## [EXERCISE]
The job is to find each line in the entries holding the string "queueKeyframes" and copy that line.

## [EXERCISE INPUT]
*** Begin section ***

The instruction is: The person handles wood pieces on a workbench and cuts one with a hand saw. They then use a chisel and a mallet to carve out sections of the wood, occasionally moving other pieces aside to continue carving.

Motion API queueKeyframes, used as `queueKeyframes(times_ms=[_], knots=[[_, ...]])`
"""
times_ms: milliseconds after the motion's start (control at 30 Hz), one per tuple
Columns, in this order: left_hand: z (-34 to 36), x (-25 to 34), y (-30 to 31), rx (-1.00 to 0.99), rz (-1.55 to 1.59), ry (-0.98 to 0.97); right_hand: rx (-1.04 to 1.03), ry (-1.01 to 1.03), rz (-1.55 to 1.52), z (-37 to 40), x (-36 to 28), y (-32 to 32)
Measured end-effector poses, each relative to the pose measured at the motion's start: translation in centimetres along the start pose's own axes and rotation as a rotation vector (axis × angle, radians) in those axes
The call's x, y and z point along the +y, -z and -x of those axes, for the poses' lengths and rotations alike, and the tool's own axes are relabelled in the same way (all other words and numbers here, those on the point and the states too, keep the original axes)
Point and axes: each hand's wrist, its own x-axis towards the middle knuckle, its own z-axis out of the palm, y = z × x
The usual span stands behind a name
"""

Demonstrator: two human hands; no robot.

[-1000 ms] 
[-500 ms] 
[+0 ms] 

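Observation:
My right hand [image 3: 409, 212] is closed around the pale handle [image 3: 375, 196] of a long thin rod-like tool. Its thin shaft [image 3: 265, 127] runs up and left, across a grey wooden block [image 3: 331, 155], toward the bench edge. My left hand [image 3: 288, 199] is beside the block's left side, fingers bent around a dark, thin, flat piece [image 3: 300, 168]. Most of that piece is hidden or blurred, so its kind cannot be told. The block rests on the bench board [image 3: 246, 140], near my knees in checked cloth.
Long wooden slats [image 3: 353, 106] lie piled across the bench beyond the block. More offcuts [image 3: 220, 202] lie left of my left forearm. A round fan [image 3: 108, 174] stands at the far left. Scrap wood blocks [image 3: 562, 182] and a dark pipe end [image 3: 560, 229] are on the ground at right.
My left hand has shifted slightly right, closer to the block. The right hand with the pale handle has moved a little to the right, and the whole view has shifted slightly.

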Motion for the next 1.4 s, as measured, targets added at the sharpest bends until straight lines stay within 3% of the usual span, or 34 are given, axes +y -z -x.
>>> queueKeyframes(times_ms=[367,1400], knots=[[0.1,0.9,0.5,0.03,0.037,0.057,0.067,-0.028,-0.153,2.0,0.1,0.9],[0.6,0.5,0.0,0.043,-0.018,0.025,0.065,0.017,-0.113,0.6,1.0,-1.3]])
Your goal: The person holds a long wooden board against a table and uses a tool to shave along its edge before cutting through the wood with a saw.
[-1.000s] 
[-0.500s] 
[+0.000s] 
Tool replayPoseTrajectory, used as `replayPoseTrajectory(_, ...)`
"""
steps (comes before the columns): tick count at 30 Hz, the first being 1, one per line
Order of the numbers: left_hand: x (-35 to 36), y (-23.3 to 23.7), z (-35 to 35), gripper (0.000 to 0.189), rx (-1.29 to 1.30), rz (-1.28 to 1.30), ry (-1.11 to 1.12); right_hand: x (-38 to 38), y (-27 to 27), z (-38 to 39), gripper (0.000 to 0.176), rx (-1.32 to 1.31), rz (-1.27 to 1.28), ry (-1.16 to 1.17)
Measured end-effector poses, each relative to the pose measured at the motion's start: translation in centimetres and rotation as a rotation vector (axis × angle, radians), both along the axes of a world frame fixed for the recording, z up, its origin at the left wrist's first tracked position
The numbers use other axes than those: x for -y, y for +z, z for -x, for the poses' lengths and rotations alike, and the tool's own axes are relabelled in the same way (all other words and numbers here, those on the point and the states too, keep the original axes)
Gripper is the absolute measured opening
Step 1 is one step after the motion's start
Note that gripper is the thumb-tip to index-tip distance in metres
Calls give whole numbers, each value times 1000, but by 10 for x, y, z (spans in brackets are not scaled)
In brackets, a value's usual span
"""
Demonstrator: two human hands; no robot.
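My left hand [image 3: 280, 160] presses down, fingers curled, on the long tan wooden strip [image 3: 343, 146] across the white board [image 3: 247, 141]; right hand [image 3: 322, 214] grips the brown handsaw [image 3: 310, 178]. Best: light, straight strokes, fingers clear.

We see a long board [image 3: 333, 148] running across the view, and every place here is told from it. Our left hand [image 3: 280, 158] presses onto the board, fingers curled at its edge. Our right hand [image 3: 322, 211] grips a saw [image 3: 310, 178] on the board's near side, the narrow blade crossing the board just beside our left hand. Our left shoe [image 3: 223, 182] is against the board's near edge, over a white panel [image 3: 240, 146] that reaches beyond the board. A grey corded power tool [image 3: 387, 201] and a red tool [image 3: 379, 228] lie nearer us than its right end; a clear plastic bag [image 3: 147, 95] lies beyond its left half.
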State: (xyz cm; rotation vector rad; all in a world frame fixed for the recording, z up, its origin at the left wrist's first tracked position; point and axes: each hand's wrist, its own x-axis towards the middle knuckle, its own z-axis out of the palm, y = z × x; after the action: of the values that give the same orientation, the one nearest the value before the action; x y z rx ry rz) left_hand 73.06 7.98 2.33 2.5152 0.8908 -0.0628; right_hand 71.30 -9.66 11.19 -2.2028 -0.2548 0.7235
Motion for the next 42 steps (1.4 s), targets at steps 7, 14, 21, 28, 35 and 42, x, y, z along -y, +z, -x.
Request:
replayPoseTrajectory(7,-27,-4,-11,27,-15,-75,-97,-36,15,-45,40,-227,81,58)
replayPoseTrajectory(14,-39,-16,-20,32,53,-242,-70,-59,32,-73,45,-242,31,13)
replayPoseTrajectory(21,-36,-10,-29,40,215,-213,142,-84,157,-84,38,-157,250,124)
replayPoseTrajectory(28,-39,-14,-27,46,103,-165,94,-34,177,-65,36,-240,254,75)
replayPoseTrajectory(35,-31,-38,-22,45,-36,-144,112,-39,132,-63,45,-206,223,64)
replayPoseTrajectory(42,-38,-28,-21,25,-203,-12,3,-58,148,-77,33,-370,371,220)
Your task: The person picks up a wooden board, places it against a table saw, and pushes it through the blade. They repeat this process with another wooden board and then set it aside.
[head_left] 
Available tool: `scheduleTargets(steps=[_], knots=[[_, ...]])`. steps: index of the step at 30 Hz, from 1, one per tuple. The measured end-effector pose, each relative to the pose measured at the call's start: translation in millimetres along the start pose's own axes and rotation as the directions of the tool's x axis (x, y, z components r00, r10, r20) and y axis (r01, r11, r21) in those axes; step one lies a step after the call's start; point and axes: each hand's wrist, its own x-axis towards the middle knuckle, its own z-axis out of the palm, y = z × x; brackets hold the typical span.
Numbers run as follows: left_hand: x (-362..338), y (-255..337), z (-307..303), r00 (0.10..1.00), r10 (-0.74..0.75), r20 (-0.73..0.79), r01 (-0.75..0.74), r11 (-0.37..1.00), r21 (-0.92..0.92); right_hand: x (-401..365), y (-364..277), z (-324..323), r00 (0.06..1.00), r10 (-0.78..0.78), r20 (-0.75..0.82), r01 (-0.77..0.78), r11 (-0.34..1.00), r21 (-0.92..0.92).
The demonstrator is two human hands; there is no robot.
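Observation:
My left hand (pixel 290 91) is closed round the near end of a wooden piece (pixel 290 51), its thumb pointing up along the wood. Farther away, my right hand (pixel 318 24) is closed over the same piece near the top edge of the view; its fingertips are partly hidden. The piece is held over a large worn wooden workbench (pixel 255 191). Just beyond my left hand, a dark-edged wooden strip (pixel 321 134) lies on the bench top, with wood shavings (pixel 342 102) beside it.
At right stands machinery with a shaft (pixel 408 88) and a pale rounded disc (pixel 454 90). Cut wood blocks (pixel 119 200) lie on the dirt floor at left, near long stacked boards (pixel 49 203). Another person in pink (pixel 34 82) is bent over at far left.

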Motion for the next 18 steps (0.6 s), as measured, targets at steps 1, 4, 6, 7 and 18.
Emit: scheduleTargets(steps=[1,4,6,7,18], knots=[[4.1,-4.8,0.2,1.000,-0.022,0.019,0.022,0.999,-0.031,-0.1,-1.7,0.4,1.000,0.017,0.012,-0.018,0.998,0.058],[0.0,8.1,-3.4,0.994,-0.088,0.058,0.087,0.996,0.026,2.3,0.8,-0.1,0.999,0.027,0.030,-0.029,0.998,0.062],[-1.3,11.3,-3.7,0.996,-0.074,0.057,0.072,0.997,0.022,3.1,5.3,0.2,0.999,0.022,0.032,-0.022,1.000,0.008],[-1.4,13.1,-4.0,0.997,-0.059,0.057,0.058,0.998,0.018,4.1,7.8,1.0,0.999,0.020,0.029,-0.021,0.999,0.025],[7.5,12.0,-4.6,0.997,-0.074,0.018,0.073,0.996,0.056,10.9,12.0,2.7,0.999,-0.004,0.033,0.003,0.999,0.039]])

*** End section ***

## [PROBLEM SOLUTION]
Motion API queueKeyframes, used as `queueKeyframes(times_ms=[_], knots=[[_, ...]])`
>>> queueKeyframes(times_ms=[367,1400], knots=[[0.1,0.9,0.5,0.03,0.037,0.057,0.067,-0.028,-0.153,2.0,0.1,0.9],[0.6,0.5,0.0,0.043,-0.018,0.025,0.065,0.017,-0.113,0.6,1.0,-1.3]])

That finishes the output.